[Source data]
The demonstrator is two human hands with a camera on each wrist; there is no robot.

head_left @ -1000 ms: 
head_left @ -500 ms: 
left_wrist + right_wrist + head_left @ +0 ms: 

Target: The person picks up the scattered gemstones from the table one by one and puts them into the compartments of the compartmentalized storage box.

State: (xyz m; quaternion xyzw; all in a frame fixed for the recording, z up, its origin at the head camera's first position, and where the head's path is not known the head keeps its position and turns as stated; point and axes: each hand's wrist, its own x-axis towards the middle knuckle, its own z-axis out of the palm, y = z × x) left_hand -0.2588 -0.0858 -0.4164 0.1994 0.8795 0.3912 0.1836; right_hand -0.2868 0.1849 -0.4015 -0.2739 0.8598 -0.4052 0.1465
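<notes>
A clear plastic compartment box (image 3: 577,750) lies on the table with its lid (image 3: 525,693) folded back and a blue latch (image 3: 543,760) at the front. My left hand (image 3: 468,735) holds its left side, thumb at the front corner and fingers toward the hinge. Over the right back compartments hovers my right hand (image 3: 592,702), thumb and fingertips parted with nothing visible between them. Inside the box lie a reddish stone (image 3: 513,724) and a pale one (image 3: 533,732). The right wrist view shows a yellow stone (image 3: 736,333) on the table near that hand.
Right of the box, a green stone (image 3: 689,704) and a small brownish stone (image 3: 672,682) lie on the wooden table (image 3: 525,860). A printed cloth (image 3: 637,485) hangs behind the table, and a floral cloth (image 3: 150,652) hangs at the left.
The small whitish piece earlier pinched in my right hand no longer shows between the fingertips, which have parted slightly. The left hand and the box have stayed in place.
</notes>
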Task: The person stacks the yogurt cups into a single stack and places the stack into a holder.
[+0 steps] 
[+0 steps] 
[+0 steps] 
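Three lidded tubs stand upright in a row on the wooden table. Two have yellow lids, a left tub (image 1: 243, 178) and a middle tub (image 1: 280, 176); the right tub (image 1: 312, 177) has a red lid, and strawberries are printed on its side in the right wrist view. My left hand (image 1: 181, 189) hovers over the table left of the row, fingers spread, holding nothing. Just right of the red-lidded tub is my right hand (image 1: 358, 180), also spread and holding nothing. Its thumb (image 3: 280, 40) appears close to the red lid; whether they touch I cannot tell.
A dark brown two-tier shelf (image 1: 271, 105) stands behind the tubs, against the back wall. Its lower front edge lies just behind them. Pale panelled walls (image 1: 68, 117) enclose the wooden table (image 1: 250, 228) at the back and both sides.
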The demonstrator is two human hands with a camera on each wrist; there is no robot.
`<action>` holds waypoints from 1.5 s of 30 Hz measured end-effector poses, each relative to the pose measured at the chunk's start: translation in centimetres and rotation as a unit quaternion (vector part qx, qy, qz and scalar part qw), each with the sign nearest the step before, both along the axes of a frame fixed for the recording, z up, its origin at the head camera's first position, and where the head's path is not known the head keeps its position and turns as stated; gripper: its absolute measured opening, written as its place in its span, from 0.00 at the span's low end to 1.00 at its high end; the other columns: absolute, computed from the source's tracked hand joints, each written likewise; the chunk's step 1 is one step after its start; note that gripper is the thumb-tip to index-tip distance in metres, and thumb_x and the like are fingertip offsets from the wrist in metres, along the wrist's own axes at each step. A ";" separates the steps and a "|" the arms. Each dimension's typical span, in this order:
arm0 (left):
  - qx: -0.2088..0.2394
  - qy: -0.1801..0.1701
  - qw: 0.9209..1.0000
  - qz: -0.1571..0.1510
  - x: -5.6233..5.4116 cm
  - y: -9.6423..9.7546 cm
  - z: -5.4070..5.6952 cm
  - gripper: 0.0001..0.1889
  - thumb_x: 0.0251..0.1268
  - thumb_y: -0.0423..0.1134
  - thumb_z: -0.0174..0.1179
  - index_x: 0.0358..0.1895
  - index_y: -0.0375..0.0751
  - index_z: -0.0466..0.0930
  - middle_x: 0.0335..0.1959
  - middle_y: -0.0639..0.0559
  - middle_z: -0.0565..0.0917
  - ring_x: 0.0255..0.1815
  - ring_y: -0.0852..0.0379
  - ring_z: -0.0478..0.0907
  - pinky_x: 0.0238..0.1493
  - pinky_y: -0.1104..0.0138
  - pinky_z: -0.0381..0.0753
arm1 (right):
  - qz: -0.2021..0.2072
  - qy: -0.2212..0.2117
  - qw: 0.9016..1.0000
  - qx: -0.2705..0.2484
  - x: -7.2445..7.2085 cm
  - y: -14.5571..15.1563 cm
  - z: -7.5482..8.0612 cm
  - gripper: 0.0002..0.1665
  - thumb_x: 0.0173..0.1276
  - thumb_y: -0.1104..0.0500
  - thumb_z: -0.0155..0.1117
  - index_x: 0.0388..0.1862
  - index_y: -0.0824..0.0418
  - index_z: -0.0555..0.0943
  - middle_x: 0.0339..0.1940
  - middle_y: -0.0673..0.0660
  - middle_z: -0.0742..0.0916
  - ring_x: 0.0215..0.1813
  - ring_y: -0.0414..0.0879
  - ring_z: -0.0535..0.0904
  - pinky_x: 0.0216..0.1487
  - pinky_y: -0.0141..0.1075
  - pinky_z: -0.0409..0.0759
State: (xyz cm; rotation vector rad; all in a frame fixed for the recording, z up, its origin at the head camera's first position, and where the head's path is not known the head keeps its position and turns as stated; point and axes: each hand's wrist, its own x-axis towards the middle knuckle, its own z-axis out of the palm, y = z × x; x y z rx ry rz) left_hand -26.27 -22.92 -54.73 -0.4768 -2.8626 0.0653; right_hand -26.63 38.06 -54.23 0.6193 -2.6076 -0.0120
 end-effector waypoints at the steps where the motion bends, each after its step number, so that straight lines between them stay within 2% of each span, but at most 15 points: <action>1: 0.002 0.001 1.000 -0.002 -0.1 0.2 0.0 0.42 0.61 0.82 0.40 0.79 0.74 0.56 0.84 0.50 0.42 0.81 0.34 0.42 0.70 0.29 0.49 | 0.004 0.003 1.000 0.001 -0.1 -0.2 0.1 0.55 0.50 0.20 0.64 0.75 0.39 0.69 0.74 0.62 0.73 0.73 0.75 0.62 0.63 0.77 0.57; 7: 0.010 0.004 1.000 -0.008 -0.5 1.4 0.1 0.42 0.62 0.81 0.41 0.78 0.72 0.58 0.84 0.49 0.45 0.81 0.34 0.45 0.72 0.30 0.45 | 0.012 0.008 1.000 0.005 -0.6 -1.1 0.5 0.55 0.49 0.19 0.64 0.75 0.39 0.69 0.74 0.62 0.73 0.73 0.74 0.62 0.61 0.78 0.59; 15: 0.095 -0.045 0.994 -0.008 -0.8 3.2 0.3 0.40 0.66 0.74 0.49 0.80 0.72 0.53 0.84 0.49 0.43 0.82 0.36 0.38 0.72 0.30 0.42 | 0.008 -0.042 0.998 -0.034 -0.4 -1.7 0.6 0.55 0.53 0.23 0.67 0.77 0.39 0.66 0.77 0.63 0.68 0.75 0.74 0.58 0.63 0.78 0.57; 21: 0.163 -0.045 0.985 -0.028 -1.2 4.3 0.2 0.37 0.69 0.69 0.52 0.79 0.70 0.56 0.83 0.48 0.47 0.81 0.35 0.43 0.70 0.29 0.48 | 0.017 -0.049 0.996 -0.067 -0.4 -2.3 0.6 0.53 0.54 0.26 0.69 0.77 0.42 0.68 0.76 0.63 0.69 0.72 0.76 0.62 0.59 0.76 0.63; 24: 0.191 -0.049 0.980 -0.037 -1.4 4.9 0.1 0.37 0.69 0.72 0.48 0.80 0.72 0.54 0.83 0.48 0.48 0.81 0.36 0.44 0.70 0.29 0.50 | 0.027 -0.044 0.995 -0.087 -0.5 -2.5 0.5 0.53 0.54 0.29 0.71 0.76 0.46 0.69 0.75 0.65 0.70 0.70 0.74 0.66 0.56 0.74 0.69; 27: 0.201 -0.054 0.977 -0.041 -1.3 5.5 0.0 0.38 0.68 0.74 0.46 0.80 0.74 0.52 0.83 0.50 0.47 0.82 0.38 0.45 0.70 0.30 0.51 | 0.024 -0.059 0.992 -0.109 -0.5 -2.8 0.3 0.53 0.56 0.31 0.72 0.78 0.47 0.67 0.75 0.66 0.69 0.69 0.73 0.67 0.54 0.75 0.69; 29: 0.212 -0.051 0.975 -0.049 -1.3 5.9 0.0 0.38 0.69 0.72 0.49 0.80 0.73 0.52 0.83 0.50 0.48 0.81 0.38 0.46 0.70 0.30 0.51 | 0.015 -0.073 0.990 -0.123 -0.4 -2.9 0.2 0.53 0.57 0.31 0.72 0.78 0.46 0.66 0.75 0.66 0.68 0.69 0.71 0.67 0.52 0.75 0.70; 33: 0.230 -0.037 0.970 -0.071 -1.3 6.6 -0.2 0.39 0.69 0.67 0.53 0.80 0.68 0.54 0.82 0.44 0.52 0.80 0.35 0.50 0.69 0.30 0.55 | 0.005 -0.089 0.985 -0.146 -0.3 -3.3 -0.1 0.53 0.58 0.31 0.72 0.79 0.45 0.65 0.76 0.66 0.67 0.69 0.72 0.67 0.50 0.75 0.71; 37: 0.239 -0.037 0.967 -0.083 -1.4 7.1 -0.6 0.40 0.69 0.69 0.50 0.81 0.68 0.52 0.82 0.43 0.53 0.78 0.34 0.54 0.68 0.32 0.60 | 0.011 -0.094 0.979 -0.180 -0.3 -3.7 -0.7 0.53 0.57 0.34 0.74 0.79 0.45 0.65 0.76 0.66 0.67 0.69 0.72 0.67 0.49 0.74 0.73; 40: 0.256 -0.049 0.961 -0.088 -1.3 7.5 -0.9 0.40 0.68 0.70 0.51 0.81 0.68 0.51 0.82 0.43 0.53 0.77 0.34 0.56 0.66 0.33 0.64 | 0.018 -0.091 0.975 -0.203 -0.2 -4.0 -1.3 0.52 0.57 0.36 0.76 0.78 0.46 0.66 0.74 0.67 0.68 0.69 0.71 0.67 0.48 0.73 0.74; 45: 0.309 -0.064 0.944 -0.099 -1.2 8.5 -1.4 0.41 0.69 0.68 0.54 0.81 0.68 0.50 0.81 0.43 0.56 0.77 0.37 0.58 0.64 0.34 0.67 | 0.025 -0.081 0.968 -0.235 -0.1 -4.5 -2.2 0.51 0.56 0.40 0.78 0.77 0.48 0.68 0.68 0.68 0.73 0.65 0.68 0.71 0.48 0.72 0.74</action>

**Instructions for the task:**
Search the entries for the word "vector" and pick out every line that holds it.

**Exercise solution:**
`<action>` holds waypoints from 1.5 s of 30 Hz measured end-effector poses, each relative to the pose measured at the chunk's start: translation in centimetres and rotation as a unit quaternion (vector part qx, qy, qz and scalar part qw), each with the sign nearest the step before, both along the axes of a frame fixed for the recording, z up, its origin at the head camera's first position, and where the head's path is not known the head keeps its position and turns as stated; gripper: its absolute measured opening, written as its place in its span, from 0.00 at the span's low end to 1.00 at its high end; the other columns: absolute, computed from the source's tracked hand joints, each written likewise; the chunk's step 1 is one step after its start; note that gripper is the thumb-tip to index-tip distance in metres, and thumb_x and the like are fingertip offsets from the wrist in metres, along the wrist's own axes at each step. A ";" separates the steps and a "|" the arms. Each dimension's typical span, in this order:
State: (xyz cm; rotation vector rad; all in a frame fixed for the recording, z up, its origin at the head camera's first position, and where the head's path is not known the head keeps its position and turns as stated; point and axes: each hand's wrist, its own x-axis towards the middle knuckle, its own z-axis out of the palm, y = z × x; x y z rx ry rz) left_hand -26.27 -22.92 -54.73 -0.4768 -2.8626 0.0653; right_hand -26.63 38.06 -54.23 0.6193 -2.6076 -0.0120

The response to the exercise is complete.